#### Task prompt
Give the listing again exactly as written.

** Opening Material provided block **

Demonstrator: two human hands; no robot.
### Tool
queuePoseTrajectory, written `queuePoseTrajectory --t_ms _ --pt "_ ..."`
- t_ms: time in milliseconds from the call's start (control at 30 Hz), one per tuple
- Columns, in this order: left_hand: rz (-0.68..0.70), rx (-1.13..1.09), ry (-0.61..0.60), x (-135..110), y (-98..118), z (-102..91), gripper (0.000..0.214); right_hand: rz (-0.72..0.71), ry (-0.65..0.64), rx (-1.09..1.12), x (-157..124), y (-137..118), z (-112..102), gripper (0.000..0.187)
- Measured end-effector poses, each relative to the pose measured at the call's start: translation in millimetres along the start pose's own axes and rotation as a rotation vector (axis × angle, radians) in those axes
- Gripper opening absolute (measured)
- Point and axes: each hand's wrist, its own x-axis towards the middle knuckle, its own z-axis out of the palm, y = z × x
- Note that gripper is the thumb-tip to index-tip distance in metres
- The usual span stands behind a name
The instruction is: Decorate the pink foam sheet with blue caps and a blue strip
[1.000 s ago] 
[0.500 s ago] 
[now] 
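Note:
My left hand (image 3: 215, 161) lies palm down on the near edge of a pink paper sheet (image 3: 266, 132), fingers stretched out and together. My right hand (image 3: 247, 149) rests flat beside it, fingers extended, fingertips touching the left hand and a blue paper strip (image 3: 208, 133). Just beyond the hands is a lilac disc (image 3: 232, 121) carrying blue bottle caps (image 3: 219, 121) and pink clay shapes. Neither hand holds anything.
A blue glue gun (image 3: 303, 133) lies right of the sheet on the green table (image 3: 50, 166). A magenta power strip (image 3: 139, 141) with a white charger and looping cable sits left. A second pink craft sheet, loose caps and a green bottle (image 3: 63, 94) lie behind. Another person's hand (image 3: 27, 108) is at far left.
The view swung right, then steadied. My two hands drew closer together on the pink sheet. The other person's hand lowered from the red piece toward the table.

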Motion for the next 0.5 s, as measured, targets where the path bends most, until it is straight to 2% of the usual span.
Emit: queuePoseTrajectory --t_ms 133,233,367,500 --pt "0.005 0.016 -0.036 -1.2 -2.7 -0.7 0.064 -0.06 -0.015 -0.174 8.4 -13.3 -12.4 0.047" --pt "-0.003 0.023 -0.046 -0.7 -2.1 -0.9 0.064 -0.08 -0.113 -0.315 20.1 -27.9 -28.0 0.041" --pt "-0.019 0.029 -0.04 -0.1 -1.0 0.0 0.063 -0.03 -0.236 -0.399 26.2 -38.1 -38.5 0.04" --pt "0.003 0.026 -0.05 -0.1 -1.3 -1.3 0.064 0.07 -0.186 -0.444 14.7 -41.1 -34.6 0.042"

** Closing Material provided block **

#### Answer for this exercise
Demonstrator: two human hands; no robot.
### Tool
queuePoseTrajectory, written `queuePoseTrajectory --t_ms _ --pt "_ ..."`
- t_ms: time in milliseconds from the call's start (control at 30 Hz), one per tuple
- Columns, in this order: left_hand: rz (-0.68..0.70), rx (-1.13..1.09), ry (-0.61..0.60), x (-135..110), y (-98..118), z (-102..91), gripper (0.000..0.214); right_hand: rz (-0.72..0.71), ry (-0.65..0.64), rx (-1.09..1.12), x (-157..124), y (-137..118), z (-112..102), gripper (0.000..0.187)
- Measured end-effector poses, each relative to the pose measured at the call's start: translation in millimetres along the start pose's own axes and rotation as a rotation vector (axis × angle, radians) in those axes
- Gripper opening absolute (measured)
- Point and axes: each hand's wrist, its own x-axis towards the middle knuckle, its own z-axis out of the palm, y = z × x
- Note that gripper is the thumb-tip to index-tip distance in metres
- The usual span stands behind a name
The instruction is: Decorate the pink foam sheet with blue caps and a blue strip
[1.000 s ago] 
[0.500 s ago] 
[now] 
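Note:
My left hand (image 3: 215, 161) lies palm down on the near edge of a pink paper sheet (image 3: 266, 132), fingers stretched out and together. My right hand (image 3: 247, 149) rests flat beside it, fingers extended, fingertips touching the left hand and a blue paper strip (image 3: 208, 133). Just beyond the hands is a lilac disc (image 3: 232, 121) carrying blue bottle caps (image 3: 219, 121) and pink clay shapes. Neither hand holds anything.
A blue glue gun (image 3: 303, 133) lies right of the sheet on the green table (image 3: 50, 166). A magenta power strip (image 3: 139, 141) with a white charger and looping cable sits left. A second pink craft sheet, loose caps and a green bottle (image 3: 63, 94) lie behind. Another person's hand (image 3: 27, 108) is at far left.
The view swung right, then steadied. My two hands drew closer together on the pink sheet. The other person's hand lowered from the red piece toward the table.
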
Motion for the next 0.5 s, as measured, targets where the path bends most, until it is straight to 2% of the usual span.
Emit: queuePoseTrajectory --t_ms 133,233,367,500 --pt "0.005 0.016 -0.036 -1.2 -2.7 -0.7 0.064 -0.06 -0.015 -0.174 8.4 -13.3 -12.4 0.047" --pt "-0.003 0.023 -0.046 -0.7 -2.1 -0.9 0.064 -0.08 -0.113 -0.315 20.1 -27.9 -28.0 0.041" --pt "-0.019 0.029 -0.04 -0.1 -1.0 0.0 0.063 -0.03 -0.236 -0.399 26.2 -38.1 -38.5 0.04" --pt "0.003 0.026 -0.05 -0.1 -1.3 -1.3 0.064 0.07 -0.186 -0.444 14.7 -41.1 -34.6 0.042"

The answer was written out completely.